Immer weniger Heringe und Dorsche schwimmen in der Ostsee. Die Ursachen sind vielfältig, doch die Fischerei wird erheblich Federn lassen müssen. Doch Konzepte für die Zukunft liegen nicht vor. Ein Fischereiexperte fordert diese ein. (c) Otto Durst - fotolia.com
«Wir haben es mit einem fundamentalen Strukturwandel zu tun. Wahrscheinlich werden bis zu 50 Prozent der Betriebe die nächsten fünf Jahre nicht überleben», sagte Zimmermann der Deutschen Presse-Agentur. «Die Weichen müssen jetzt gestellt werden.»
Die EU-Fischereiminister hatten vergangene Woche beschlossen, die Fangmengen für Dorsch und Hering zu senken. In der westlichen Ostsee werden die Mengen für Hering um 65 und für Dorsch um 60 Prozent gesenkt. Auch Dorsch-Freizeitfischer sind betroffen: Sie dürfen nur noch fünf statt sieben Exemplare am Tag aus dem Wasser ziehen; im Februar und März nur noch zwei.
Laut Agrarministerium sind im Land derzeit 226 Haupterwerbsfischer aktiv, davon 166 Dorsch- und Heringsfischer. Die Betriebe wirtschaften an 115 Standorten.
Auch wenn die Forscher nur für einen kurzen Zeitraum die Bestände vorhersagen könnten, zeichne sich laut Zimmermann ab, dass sich die Fischerei langfristig auf wesentlich geringere Fangmengen einstellen muss. Die Problemlösungen der Vergangenheit taugten aber nicht mehr. Bislang wurden so viele Fischer wie möglich mit Ausgleichszahlungen aus Steuermitteln über Wasser gehalten.
Die Politik müsse sich fragen, ob sie den Prozess laufen lassen will oder ob sie steuern sollte. «Nichtstun ist aber keine Option», steht für Zimmermann fest. «Der Markt kann das nicht alleine lösen, weil schon viel zu tief in die Marktmechanismen eingegriffen wurde.»

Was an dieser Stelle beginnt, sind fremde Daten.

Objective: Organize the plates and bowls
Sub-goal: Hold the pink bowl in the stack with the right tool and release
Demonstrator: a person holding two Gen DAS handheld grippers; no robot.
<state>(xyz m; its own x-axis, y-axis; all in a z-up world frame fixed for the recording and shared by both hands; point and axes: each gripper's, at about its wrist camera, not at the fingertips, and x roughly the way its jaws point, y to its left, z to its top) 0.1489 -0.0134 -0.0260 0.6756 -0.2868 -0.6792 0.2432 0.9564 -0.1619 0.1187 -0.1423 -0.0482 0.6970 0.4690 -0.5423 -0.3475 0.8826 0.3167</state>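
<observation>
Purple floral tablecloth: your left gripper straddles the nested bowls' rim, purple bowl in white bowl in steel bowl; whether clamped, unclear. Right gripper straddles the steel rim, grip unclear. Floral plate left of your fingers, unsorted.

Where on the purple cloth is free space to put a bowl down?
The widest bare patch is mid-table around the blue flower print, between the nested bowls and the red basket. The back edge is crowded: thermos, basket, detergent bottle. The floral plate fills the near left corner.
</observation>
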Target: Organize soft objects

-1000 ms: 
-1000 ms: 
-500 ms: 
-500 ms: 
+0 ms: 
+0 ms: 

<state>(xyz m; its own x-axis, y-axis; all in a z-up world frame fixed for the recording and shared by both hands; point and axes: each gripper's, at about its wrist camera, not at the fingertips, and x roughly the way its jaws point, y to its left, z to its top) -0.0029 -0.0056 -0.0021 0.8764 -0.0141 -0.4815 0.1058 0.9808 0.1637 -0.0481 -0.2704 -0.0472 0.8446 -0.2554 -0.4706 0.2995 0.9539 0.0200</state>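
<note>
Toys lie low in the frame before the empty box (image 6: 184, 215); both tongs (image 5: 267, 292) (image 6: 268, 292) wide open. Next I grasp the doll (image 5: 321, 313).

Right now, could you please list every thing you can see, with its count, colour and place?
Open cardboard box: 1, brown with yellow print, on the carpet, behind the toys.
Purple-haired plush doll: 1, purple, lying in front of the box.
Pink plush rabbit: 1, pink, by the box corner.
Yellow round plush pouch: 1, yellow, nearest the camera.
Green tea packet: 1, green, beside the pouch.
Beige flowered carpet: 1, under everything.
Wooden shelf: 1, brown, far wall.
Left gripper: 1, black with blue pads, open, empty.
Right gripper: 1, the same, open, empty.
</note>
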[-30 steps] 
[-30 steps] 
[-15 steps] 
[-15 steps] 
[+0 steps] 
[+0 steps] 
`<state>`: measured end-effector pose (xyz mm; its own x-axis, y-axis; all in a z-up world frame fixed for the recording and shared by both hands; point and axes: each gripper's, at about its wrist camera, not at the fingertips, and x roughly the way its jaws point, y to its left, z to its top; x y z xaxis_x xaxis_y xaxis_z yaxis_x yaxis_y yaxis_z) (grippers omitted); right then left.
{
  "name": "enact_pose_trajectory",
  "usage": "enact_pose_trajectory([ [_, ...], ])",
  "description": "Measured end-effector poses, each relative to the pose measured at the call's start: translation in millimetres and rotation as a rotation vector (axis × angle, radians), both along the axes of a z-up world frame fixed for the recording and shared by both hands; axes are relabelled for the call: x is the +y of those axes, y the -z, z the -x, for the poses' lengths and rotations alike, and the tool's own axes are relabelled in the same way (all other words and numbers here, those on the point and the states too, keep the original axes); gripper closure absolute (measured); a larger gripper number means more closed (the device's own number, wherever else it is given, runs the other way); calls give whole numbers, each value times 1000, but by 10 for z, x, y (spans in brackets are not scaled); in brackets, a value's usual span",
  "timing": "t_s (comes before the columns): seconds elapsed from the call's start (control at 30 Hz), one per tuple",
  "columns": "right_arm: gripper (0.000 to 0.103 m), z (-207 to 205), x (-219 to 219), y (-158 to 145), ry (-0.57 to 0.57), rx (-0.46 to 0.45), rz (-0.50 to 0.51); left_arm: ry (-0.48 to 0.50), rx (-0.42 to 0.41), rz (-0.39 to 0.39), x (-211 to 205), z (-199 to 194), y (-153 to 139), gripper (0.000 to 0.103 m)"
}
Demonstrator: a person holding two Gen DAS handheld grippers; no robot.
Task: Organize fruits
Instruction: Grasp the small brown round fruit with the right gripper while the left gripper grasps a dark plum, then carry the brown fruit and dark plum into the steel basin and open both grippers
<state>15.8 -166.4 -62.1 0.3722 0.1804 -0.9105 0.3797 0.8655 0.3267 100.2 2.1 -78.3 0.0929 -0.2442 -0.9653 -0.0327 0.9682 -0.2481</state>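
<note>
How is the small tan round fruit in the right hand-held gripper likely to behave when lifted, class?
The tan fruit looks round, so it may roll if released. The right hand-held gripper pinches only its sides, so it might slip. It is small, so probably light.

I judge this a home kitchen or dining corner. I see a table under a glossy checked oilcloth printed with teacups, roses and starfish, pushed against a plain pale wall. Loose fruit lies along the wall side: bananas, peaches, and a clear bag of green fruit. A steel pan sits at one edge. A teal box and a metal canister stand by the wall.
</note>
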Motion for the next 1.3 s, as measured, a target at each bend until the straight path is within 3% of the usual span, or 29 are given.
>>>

Ohne Steuerung gäbe es vermutlich bald nur noch Nebenerwerbsfischer und die hauptberufliche Küstenfischerei verschwindet. Es wäre aber wünschenswert, wenn beide Strukturen blieben.
«Die großen Haupterwerbs-Betriebe sind notwendig, weil sie die Infrastruktur an Land finanzieren.» Die kleinen Betriebe seien wichtig für den Tourismus und den Erhalt der Tradition.
Lösungen könnten nicht aus dem Ärmel geschüttelt werden. «Es muss analysiert werden, wo die besten Überlebenschancen für Betriebe liegen.» Vermutlich müsse auch die Zahl der Anlandehäfen reduziert werden. Dabei könnten einige für den Angeltourismus offengehalten werden.
Meeresangler ließen viel Geld an der Küste, insbesondere in der touristischen Nebensaison. «Die Angelei auf Dorsch und Co. sollte deshalb wie die Berufsfischerei erhalten bleiben.»